• TASK DIRECTIONS:
In the listing that follows, find the lines with the string "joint" and report how many there are, without commentary.

- - -

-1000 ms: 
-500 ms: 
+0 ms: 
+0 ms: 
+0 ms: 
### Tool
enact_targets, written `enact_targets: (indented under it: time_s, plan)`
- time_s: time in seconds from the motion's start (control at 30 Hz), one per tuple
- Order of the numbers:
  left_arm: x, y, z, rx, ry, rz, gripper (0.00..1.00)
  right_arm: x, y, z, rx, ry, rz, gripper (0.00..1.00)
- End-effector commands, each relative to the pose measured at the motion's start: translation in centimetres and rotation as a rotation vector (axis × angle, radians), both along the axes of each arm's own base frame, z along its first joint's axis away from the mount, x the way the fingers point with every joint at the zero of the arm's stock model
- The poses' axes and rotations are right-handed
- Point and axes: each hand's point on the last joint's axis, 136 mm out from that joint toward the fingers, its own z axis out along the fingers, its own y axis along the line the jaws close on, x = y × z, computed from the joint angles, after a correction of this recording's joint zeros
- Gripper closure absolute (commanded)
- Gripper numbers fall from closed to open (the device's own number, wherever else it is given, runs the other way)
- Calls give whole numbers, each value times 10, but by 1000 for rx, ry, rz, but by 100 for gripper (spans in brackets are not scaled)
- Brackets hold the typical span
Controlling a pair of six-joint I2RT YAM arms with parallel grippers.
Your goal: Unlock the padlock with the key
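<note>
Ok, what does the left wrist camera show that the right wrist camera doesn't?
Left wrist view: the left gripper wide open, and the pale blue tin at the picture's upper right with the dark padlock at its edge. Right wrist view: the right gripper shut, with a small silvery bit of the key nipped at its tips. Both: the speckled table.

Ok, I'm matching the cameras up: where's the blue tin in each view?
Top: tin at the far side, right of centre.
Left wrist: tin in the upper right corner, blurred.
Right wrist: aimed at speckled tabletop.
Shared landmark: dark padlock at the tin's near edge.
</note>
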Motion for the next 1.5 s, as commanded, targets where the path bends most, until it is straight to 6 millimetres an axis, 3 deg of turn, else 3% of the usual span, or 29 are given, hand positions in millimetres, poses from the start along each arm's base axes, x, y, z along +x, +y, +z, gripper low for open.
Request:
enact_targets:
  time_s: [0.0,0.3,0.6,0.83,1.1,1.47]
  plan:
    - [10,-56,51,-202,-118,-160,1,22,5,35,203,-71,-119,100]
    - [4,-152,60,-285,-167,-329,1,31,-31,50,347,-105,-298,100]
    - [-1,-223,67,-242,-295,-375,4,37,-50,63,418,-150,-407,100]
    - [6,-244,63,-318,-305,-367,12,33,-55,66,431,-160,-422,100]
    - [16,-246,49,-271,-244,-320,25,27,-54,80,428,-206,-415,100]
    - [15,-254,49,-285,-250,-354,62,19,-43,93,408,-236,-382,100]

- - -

• RESPONSE TO THE TASK:
3